Friday, September 19, 2008

'i'm a typist, a virgin, and i like coca-cola'


and that's about the deepest thought that the protagonist of 'hour of the star' ever has. i first tried to watch this film years ago at a university foreign film festival, in what was possible the hottest movie theatre on the planet. i didn't last long. several years ago i read the short novel by clarice lispector, called by an american translator "rare person who looked like marlene dietrich and wrote like virginia woolf". which makes it all the more impressive that someone who looked like dietrich could write a character that looked like macabea and be utterly convincing. written shortly before she died in 1977, 'hour of the star' became an iconic piece of brazilian literature, even though lispector lived most of her life away from brazil.

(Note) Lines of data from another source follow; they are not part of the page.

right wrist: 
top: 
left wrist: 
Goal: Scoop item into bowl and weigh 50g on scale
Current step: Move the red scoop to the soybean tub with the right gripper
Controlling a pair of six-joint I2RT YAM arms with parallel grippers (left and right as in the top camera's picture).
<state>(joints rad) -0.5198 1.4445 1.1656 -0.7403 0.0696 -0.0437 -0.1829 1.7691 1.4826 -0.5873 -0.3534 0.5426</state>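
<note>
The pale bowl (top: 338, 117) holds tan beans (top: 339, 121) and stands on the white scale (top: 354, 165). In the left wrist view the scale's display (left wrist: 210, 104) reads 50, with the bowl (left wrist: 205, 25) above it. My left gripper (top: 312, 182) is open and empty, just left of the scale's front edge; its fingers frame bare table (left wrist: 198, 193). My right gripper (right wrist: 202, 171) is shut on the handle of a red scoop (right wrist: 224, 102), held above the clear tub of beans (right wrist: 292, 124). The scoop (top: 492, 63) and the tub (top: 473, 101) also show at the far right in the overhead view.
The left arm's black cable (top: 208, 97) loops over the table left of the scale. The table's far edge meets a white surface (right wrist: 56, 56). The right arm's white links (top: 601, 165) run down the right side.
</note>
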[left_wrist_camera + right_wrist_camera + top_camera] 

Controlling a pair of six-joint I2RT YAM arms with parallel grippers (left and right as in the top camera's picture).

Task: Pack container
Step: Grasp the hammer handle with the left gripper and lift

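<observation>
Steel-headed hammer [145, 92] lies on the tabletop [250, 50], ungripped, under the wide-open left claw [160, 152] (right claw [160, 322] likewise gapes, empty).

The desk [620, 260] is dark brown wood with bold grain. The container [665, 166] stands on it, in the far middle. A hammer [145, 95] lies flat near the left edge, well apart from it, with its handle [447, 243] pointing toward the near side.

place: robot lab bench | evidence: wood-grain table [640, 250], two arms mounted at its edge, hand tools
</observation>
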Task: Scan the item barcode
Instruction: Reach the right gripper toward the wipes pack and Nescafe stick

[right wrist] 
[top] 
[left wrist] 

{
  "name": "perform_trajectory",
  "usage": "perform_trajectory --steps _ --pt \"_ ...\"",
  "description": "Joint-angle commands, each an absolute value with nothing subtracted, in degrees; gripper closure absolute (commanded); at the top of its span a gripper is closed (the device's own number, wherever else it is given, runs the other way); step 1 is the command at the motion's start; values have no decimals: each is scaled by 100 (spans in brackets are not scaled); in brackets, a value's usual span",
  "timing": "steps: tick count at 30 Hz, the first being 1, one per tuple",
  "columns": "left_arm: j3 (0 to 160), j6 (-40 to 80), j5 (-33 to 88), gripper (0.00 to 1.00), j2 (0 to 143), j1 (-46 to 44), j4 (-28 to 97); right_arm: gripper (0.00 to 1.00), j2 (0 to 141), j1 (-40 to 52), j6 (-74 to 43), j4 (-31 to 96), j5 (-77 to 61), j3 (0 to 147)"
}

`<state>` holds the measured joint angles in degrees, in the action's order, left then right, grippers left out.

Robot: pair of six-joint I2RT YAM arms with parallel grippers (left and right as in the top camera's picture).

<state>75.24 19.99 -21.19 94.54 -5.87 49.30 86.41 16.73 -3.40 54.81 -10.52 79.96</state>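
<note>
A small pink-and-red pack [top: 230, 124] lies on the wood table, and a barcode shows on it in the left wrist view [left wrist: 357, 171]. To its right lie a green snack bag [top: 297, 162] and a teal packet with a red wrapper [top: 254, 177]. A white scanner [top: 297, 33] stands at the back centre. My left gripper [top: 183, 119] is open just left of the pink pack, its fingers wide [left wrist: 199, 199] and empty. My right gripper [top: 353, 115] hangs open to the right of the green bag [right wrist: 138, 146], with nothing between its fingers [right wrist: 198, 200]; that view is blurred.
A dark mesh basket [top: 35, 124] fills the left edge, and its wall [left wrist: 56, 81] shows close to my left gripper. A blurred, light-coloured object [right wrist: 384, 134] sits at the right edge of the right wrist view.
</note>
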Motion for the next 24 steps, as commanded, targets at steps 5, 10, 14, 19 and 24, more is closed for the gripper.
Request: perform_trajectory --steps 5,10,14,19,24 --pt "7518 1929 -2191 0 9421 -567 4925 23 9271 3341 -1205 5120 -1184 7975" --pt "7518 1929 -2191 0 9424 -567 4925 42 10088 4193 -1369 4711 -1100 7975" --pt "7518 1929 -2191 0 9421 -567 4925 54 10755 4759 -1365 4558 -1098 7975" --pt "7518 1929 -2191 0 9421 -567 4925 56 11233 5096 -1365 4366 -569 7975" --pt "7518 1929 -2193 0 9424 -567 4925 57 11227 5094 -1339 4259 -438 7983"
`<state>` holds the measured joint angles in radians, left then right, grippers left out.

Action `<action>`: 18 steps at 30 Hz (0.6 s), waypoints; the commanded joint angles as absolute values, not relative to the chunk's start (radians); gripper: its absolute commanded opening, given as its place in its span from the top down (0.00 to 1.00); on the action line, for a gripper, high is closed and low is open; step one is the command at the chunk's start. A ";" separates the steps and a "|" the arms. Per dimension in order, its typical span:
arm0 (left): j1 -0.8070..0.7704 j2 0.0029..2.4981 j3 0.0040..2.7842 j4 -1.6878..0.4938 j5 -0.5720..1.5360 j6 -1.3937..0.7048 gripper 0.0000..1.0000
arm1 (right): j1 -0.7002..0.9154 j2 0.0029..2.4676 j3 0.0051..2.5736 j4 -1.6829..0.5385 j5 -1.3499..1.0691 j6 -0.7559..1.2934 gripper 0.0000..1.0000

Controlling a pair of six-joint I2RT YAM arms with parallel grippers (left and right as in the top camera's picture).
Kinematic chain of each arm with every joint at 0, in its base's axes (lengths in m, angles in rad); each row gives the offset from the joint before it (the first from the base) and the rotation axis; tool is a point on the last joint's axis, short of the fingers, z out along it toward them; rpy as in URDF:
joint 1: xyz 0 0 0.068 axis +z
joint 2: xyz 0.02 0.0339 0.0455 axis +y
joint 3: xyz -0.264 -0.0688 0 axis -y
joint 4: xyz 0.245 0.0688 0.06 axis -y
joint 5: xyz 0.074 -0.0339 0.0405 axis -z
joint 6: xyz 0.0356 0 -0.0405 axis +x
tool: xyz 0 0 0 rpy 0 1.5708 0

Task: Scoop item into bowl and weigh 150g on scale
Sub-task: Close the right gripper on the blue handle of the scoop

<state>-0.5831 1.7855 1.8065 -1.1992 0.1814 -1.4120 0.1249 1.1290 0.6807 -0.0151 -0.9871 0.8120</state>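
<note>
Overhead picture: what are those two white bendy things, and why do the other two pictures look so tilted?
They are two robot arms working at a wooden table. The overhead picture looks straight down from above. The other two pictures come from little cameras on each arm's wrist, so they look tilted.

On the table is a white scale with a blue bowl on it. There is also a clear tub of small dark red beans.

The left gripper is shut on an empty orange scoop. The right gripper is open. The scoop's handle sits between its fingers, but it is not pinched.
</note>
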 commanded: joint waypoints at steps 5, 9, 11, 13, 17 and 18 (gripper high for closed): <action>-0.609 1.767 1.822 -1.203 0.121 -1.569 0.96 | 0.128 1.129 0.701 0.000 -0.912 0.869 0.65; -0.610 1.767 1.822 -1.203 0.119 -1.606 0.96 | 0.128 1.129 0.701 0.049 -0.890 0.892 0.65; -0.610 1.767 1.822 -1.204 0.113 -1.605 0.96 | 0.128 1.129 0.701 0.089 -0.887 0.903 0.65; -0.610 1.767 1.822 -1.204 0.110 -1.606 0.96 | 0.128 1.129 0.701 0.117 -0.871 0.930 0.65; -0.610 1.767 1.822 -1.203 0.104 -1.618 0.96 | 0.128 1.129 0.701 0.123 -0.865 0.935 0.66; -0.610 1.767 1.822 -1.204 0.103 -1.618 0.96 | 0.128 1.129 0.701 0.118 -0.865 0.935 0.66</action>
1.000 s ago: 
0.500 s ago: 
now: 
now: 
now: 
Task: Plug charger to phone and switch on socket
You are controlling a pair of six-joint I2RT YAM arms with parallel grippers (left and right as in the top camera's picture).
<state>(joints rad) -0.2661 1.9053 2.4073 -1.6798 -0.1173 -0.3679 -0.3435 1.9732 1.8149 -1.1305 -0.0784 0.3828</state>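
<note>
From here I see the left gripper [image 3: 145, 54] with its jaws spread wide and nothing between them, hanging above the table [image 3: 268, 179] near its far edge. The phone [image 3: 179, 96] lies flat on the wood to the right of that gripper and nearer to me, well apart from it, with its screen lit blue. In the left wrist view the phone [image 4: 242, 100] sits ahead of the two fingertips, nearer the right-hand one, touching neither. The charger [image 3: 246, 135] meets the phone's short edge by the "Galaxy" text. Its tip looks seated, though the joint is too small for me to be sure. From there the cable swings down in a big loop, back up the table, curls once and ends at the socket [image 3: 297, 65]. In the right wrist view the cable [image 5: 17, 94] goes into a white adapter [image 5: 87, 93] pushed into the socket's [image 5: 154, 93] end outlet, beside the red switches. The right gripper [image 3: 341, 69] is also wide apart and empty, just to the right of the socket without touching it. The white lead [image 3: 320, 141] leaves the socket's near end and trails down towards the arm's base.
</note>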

this was the debut directorial effort from suzana amaral in 1985. the first thing that came to mind when watching the film again is the brazilian film of a few years earlier, 'pixote'. and i sincerely hope that's the last time i ever have to think of 'pixote'. i think in america that we have this image of brazil as all ronaldinho and supermodels, when it may be much more 'carandiru' and 'hour of the star'.

everything about macabea is painful and awkward and wrong, like laura miller in my seventh grade year. she's an orphan, she's naive and ignorant, yet for most of the film she is unflappably contented and accepting, whether moving a sheet over the spot where she wet the bed, or thinking that she's seducing what turns out to be a blind man. she lives in what is not quite grinding poverty, but close enough. on sundays, she rides the metro for fun. people she considers her friends regularly make remarks like 'your face doesn't help'. marcelia cartaxo, as macabea, does have a grand moon-face, but with these eyes shining out of it that are otherworldly in their optimism. and it's when she's at her happiest that you want to cry. ridiculously forgiving and completely unaware of herself ('i'm not much of a person'), she happens upon a sleazy, gold-toothed, weaselly non-boyfriend. things turn from bad to worse, and we as the audience can see some sort of catastrophe coming a mile away, although macabea thinks that she may well turn out a film star or the wife of a rich foreigner.

just two complaints about this film - one is the soundtrack. it alternates between a very respectable classical piece, and this keyboard number that you would expect in a mystery science theater 3000 thriller. it sort of jars the pace a bit. an the ending would have maintained the power and devastation that it had in the book if it could have been a bit more subtle.

all in all, lovely. i think i would have liked it better if i hadn't read the book, but it was a pretty masterful translation overall.